> _The problem_
Reproduce exactly, and only, the lines running from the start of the entries below to the line containing "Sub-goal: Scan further".

Data extracted from a collection:
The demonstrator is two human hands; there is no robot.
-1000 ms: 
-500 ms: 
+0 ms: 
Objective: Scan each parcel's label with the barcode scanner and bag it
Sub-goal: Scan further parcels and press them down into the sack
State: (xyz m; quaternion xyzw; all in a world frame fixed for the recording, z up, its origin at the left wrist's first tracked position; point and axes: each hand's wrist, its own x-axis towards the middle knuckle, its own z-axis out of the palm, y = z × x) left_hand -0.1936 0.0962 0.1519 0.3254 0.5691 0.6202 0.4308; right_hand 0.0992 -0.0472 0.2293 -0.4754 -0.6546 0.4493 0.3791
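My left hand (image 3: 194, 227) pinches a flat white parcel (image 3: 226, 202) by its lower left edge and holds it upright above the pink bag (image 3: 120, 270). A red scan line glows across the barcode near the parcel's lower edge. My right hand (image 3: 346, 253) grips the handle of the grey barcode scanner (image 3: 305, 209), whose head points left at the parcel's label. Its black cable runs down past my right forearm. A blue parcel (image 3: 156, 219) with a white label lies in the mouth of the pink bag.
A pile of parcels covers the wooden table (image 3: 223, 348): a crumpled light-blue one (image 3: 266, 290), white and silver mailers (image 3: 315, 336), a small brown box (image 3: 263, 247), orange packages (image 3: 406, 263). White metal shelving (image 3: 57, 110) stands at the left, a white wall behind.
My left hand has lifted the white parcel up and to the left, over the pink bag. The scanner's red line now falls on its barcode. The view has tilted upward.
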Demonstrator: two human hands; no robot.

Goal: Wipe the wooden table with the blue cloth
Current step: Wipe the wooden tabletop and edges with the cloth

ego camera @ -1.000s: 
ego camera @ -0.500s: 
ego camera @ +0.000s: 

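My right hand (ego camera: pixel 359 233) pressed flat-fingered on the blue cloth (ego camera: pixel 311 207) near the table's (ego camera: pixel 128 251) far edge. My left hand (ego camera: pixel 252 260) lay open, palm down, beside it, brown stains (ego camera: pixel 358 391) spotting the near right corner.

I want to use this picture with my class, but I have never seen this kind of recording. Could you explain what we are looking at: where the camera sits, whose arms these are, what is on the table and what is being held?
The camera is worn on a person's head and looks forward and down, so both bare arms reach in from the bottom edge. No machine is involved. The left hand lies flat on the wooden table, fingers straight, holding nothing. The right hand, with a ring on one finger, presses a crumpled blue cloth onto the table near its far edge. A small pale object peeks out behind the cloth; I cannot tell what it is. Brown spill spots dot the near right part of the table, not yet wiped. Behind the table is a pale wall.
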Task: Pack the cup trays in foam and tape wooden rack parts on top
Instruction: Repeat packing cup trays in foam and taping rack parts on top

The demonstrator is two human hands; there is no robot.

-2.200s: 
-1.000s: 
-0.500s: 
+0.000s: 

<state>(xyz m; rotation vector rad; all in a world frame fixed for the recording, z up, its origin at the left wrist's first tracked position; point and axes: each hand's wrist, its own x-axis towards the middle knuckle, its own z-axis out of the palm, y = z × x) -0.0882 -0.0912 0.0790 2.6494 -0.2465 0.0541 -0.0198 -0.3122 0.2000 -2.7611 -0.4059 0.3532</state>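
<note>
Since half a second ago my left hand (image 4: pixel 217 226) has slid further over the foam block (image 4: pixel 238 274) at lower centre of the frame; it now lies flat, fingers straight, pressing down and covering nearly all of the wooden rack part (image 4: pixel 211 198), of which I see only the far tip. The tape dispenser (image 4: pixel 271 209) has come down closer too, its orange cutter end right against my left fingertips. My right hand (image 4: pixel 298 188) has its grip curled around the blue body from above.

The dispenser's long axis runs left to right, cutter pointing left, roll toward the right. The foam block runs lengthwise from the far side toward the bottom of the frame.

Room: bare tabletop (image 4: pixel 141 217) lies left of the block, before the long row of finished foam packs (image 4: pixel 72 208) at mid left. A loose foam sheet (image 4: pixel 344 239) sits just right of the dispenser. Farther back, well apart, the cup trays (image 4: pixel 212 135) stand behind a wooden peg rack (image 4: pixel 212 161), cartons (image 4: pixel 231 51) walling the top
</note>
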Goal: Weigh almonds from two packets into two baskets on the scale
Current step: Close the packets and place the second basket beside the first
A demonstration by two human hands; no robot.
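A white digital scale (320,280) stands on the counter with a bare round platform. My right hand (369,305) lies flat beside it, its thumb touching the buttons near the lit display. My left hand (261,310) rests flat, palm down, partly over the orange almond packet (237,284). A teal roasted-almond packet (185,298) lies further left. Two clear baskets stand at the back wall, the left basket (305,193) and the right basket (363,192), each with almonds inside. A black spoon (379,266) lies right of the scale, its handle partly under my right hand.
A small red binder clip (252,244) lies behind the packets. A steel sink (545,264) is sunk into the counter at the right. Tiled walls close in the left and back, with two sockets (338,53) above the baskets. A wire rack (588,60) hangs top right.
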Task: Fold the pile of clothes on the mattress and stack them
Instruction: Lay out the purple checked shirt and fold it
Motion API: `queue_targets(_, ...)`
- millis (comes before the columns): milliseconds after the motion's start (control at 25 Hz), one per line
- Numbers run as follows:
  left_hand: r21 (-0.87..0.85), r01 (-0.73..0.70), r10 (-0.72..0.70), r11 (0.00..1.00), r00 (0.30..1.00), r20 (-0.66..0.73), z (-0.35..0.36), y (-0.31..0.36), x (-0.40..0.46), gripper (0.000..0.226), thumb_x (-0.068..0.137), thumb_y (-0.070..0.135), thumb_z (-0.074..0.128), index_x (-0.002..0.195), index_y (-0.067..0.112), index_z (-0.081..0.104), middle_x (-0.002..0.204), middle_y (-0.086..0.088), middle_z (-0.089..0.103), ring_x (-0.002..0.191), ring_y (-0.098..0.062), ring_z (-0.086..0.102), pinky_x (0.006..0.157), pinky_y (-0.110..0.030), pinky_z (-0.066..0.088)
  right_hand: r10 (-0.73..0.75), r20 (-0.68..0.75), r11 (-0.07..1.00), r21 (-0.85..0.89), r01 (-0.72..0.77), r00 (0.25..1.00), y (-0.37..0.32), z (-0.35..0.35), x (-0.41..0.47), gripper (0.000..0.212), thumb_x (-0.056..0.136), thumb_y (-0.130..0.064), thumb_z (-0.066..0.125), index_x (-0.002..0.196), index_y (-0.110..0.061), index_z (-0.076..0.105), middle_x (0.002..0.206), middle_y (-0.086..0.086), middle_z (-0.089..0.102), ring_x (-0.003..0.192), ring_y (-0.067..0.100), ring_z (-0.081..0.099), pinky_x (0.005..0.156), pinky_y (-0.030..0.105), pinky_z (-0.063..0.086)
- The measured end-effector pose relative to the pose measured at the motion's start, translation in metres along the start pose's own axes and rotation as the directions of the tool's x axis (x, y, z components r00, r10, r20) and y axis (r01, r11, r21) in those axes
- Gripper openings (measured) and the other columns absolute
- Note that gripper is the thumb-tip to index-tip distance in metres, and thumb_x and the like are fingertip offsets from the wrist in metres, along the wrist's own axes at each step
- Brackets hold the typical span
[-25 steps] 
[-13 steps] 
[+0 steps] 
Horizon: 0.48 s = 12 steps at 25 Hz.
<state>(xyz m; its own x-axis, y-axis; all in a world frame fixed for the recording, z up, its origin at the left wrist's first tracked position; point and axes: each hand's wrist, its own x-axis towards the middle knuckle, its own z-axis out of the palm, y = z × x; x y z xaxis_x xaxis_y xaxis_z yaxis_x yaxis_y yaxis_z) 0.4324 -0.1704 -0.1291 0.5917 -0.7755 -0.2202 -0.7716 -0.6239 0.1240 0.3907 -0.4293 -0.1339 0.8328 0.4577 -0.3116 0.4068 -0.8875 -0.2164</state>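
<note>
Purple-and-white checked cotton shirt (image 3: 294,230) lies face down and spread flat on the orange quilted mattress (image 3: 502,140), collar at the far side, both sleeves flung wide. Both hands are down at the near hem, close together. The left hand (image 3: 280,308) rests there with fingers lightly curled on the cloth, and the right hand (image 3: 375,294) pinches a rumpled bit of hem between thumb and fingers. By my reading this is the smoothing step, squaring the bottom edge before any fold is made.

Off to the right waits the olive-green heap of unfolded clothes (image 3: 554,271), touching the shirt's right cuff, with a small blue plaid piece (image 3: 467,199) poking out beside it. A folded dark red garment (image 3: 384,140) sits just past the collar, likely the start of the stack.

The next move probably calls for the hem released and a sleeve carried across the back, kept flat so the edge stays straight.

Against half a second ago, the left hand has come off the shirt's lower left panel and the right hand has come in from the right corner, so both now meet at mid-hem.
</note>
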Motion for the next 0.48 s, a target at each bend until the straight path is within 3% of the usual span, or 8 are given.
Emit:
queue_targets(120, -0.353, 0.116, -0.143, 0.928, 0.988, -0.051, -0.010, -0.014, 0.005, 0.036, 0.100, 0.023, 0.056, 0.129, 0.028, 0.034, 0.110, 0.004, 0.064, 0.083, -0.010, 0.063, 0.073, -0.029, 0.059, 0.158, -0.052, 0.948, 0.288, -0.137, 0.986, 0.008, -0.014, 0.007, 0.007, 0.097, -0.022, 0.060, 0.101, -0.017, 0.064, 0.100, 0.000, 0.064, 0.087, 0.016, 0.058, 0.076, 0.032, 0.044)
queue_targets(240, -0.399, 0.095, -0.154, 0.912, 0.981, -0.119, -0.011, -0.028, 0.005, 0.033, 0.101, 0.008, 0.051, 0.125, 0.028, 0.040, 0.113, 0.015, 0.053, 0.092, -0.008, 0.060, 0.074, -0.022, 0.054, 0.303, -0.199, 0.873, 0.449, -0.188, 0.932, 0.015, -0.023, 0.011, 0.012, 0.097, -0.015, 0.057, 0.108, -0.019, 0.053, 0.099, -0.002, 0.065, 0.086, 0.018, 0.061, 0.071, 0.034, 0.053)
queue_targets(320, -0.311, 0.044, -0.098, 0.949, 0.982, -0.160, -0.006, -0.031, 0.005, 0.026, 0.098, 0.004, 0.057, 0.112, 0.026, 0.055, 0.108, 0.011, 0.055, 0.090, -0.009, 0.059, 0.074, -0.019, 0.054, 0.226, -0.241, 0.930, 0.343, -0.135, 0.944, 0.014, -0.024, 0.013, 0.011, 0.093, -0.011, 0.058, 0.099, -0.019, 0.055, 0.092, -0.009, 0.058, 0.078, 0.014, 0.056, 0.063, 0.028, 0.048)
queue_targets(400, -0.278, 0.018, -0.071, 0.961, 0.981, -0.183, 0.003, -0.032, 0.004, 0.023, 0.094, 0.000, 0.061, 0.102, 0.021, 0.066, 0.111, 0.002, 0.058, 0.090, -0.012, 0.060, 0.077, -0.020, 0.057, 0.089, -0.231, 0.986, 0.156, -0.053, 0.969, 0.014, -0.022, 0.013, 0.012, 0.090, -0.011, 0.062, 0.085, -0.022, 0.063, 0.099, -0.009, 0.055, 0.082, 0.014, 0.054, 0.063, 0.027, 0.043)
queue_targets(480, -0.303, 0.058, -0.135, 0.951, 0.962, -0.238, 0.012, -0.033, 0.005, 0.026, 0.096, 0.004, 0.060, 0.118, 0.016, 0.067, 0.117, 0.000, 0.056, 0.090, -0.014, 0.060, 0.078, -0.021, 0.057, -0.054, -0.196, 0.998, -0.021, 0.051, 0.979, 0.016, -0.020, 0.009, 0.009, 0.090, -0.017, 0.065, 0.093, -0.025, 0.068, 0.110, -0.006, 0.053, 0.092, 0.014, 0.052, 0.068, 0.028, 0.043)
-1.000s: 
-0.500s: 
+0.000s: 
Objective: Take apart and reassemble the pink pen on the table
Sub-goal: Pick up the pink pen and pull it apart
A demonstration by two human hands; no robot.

> _Output below_
The demonstrator is two human hands; there is no robot.
-1000 ms: 
-500 ms: 
+0 ms: 
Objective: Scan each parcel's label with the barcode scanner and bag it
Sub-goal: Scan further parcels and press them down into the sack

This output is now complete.